*** Opening of Data extracts ***

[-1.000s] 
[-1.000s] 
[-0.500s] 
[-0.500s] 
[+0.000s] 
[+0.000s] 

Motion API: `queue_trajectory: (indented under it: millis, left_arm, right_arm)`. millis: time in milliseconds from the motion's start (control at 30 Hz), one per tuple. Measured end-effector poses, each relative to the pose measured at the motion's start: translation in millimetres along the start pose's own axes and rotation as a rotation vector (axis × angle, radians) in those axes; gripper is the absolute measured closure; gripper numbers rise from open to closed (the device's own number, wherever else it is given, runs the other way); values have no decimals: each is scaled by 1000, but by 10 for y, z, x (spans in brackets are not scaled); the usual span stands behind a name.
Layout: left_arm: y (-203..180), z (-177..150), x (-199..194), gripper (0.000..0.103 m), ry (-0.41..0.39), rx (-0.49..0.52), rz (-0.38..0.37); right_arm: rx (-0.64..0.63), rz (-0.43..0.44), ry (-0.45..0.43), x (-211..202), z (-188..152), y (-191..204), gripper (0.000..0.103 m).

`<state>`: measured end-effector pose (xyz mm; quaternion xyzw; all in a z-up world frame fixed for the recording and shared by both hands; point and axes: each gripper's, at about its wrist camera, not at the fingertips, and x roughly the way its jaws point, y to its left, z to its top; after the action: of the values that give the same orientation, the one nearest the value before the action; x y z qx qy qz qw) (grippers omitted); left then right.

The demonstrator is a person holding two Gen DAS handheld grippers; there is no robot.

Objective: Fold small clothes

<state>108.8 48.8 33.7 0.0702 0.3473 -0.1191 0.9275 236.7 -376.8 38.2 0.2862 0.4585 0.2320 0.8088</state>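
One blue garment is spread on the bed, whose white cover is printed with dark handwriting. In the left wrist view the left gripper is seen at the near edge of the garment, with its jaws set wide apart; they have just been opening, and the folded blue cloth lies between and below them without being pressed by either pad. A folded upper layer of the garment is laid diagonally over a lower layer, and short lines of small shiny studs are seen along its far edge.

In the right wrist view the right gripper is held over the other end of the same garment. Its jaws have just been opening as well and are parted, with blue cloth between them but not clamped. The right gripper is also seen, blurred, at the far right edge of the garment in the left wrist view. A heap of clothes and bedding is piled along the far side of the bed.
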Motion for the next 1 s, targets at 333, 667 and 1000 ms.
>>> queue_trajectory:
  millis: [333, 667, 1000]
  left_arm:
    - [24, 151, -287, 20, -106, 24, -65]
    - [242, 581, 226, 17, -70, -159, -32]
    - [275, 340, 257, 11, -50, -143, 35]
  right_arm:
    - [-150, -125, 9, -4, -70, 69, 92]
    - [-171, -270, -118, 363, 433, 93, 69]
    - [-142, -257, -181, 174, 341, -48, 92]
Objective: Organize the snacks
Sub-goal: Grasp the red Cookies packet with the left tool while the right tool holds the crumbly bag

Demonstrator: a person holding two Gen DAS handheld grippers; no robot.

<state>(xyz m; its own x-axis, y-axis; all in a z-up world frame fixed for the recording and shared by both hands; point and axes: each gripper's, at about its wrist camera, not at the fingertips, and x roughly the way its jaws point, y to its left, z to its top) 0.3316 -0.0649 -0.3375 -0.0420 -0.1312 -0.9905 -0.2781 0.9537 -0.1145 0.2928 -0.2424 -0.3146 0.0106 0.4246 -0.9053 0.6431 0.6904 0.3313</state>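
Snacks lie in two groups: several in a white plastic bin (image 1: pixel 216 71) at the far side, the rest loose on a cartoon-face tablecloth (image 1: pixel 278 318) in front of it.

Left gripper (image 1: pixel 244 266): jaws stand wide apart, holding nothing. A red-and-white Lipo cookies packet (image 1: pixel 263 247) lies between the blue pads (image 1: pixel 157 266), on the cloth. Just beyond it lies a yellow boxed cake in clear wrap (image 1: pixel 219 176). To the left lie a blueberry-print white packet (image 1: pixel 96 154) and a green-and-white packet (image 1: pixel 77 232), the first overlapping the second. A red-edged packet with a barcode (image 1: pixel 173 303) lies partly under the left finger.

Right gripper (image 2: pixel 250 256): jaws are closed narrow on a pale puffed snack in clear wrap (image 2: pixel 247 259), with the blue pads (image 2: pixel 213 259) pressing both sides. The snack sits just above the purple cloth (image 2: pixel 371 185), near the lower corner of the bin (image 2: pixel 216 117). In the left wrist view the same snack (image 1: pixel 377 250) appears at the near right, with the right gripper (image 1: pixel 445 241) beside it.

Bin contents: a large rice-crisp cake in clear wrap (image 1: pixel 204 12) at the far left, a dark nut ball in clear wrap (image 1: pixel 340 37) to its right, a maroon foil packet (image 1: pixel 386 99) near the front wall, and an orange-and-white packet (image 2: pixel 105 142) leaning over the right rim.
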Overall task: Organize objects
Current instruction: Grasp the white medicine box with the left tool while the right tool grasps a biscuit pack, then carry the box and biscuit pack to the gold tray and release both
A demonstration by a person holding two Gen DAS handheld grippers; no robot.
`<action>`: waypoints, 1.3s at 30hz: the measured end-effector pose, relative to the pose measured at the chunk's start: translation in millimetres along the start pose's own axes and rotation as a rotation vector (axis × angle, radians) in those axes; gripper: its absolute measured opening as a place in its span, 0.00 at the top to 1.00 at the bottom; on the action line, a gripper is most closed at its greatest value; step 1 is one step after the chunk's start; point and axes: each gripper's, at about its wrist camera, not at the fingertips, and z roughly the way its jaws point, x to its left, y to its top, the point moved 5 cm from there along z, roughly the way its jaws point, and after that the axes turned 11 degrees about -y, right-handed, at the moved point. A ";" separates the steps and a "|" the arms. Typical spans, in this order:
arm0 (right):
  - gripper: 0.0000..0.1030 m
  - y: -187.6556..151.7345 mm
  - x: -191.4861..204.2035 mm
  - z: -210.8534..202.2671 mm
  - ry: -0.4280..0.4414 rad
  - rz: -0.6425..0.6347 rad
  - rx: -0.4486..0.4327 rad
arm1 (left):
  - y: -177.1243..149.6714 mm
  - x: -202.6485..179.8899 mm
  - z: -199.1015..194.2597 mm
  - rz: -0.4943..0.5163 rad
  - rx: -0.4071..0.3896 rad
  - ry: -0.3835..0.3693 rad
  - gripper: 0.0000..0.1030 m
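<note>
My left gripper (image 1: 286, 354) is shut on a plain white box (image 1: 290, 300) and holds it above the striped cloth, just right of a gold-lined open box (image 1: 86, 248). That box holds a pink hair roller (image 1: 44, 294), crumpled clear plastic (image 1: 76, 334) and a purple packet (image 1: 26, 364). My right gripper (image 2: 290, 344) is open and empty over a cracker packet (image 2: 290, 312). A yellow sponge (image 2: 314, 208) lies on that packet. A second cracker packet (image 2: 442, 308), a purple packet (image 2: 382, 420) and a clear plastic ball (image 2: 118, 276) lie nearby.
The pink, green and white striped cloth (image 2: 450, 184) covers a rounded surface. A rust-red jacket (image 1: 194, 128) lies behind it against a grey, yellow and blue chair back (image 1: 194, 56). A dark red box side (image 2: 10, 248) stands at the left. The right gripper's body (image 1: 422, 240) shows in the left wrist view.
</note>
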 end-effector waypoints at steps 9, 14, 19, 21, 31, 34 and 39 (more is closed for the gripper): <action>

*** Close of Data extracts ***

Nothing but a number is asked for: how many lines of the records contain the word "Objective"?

- Result of this exercise
2